Issue (i): whether a fresh challenge to the constitutional validity of the entry tax enactment was maintainable after earlier decisions upholding the levy.
Analysis: The earlier judicial decisions upholding the entry tax enactment were treated as binding on the question whether the levy, imposed to compensate local bodies after abolition of octroi, was compensatory in character. The later Constitution Bench decision had only overruled the broader "some connection" formulation and did not unsettle the operative holding sustaining the levy. The Court further held that the changed legal position did not reopen the validity of the statute so as to permit a fresh constitutional attack on the same enactment.
Conclusion: Fresh challenge to the constitutional validity of the enactment was held not maintainable, and the objection of the State was accepted.
Issue (ii): whether the amendment enhancing the ceiling of tax under section 4A to 50 per cent suffered from excessive delegation or unconstitutional discrimination.

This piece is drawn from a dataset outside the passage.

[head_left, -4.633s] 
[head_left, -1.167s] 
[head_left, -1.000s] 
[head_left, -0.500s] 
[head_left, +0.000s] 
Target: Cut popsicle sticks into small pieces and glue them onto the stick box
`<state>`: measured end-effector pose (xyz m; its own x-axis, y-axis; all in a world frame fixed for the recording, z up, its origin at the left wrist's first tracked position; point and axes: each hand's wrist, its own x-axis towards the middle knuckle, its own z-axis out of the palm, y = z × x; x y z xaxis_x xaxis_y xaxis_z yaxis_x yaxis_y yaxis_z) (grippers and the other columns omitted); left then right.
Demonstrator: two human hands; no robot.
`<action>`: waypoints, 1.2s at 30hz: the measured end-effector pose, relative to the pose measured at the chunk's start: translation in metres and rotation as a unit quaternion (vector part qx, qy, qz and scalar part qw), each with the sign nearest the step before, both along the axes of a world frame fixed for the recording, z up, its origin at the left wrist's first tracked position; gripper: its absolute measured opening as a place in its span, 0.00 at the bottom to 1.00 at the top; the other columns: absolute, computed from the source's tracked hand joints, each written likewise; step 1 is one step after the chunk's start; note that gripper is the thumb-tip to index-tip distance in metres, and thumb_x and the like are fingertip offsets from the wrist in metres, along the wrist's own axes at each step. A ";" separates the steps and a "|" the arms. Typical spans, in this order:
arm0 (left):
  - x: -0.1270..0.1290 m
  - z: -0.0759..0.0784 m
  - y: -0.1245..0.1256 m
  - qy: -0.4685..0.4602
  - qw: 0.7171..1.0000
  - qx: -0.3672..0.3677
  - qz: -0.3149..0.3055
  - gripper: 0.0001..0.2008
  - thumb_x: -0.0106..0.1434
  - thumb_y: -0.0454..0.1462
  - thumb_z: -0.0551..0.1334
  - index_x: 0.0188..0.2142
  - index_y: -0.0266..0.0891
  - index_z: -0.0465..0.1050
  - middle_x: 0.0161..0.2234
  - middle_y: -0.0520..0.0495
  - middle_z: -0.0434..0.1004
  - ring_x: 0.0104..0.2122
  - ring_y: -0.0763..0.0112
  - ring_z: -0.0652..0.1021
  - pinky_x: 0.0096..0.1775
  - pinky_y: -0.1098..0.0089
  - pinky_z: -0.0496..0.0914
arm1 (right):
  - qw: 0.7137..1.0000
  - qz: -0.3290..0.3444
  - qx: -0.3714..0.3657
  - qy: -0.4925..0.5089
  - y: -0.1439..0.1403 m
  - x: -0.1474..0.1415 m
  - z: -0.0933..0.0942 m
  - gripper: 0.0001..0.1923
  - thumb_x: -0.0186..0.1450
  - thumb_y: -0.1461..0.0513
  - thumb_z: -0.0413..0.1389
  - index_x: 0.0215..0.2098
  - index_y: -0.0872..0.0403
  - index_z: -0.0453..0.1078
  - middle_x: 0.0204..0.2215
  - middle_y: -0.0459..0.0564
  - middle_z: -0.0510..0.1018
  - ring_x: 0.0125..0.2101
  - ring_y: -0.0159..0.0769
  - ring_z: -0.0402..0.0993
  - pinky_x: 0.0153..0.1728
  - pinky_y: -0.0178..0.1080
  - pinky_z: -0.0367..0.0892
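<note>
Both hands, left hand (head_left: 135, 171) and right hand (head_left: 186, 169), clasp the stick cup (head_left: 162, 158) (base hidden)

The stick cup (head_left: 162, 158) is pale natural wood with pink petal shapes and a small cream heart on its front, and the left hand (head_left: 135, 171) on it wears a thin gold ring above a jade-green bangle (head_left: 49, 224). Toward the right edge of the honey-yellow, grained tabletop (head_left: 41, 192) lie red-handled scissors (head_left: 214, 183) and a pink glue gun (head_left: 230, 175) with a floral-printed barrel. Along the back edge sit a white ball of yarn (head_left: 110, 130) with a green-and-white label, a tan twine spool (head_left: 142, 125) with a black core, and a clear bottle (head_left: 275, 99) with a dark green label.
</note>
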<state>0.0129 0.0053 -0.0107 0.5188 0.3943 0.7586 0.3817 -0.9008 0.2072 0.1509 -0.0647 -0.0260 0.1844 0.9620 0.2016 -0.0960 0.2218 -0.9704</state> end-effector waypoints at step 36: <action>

Analysis: The legislative scheme, the statement of objects and reasons, the ceiling fixed by the Legislature, and the requirement that notifications be laid before the Legislative Assembly were treated as adequate guidance and control over delegated power. The Court held that the power to select goods, areas and differential rates in a fiscal measure is a permissible area of delegation. It also held that differential treatment in taxation does not by itself establish hostile discrimination where the classification has a rational basis and is designed to compensate local bodies and maintain parity in fiscal incidence.
Conclusion: The amendment to section 4A was upheld as valid and the challenge based on excessive delegation and discrimination was rejected.
Issue (iii): whether the notifications issued under sections 3(2), 4A and 10 were invalid as discriminatory or contrary to the Act and the Constitution.
Analysis: The Court found that the State had offered a rational fiscal justification for different rates, including compensation for local bodies, parity among traders, and adjustment of fiscal burden where goods were brought from outside the State. The Court also accepted that the Act itself contemplated differential rates for different local areas and classes of goods, and that the petitioners had not established a direct and immediate impediment to trade or arbitrariness sufficient to invalidate the notifications. The notifications were held to fall within the statutory scheme and not to offend the equality clause or the freedom of trade.
Conclusion: The notifications were held valid and intra vires.
Final Conclusion: The constitutional challenge to the entry tax enactment, its amendment, and the impugned notifications failed in entirety, leaving the statutory levy operative and the petitions liable to dismissal.
Ratio Decidendi: A compensatory entry tax scheme, once upheld on binding authority, cannot be reopened by a fresh constitutional challenge merely because the broader doctrinal formulation on which it was earlier discussed has been overruled in part; within a fiscal regime, differentiated rates and delegated rate-setting are valid if supported by legislative policy, statutory control, and rational classification.